Let’s say their adrenals are down, their kidneys are down, their
immune system is down, their thyroid is down, their nervous system
might be down, and their skin would test 280 percent on a scale of
100. Without muscle testing, you couldn’t get that kind of data.
“The
significance of the skin being at 280 is that now you find out where
the rest of the energy is going. For these people, genetically,
their skin wants to become dominant. It wants to take the leading
role. Frequently they don’t urinate very much—the skin is an
avenue of elimination. Respiratory systems also have a role in
elimination.
"So if you’re a metal and you have trouble losing
weight—not all metals do, but for those who do—what you’re apt
to find is that the skin has decided it’s doing all the
elimination. These people are constipated—their colon’s not
working well. They have edema—their kidneys aren’t working well.
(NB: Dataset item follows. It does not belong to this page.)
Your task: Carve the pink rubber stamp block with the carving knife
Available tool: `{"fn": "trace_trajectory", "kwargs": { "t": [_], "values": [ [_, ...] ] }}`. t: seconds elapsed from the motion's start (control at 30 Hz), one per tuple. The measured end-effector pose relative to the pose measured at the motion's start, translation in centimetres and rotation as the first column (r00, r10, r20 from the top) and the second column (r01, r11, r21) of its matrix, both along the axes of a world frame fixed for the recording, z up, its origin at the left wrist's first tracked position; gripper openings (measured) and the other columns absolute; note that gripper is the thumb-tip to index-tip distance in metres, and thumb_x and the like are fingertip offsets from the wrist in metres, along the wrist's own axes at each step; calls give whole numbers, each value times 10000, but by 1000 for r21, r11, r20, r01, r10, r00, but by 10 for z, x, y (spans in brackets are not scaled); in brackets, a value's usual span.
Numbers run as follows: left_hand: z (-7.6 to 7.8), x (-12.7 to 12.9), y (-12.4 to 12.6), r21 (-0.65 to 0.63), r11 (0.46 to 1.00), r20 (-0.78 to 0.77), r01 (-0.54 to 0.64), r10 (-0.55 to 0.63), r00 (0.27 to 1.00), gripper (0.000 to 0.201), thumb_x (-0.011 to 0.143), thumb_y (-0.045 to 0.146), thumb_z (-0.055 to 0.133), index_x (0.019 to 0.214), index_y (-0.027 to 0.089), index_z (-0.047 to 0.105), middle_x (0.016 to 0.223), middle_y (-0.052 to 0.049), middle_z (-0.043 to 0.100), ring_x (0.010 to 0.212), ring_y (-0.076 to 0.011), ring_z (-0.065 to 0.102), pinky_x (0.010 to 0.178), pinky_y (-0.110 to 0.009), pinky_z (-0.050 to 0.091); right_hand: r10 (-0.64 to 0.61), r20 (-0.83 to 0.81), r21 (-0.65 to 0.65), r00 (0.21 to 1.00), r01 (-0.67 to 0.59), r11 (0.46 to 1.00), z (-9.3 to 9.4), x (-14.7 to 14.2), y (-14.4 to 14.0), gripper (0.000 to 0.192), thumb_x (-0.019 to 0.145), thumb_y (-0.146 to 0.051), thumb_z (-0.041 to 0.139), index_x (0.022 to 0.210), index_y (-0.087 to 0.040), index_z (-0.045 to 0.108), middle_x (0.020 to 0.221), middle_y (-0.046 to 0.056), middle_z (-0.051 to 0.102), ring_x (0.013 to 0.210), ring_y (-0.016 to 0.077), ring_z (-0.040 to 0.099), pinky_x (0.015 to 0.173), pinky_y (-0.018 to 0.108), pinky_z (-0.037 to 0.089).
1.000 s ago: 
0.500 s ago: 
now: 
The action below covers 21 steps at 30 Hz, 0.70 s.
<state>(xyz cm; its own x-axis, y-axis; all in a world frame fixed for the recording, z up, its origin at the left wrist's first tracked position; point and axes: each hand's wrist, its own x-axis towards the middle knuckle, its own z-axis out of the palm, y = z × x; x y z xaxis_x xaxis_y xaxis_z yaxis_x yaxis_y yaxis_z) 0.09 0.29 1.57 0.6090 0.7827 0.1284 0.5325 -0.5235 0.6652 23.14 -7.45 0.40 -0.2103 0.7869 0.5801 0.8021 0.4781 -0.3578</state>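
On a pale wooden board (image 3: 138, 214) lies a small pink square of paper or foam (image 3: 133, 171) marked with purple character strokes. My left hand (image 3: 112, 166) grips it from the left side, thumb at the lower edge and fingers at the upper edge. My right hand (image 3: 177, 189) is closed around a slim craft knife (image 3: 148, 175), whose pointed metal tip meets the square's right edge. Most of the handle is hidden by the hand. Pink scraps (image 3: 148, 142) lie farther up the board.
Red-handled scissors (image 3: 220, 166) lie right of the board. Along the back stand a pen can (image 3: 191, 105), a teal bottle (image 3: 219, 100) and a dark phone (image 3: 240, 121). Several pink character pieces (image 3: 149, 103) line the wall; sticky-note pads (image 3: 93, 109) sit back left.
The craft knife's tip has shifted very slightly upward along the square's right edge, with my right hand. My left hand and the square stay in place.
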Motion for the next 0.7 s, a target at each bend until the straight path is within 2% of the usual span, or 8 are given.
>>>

They have all kinds of respiratory problems, including potentially
chronic bronchitis and asthma, and head stuff, too—allergies—and then they wonder why they have excessive
skin.
“The
skin has said, ‘I’m taking all the energy, I’m doing all the
work—you guys don’t need the energy.’ No matter how much you
try to support these other systems, you’ve got an inner
programming that’s out of balance. A Chinese herbal combination
called ALC tweaks the body, right at the hypothalamus / pituitary
level, to say, ‘No, skin, you’re not doing this anymore.’
That’s what can happen to your adrenals, your kidneys, your lungs,
and everything else when you have your body out of balance. That’s
what I learned by studying Chinese perception.”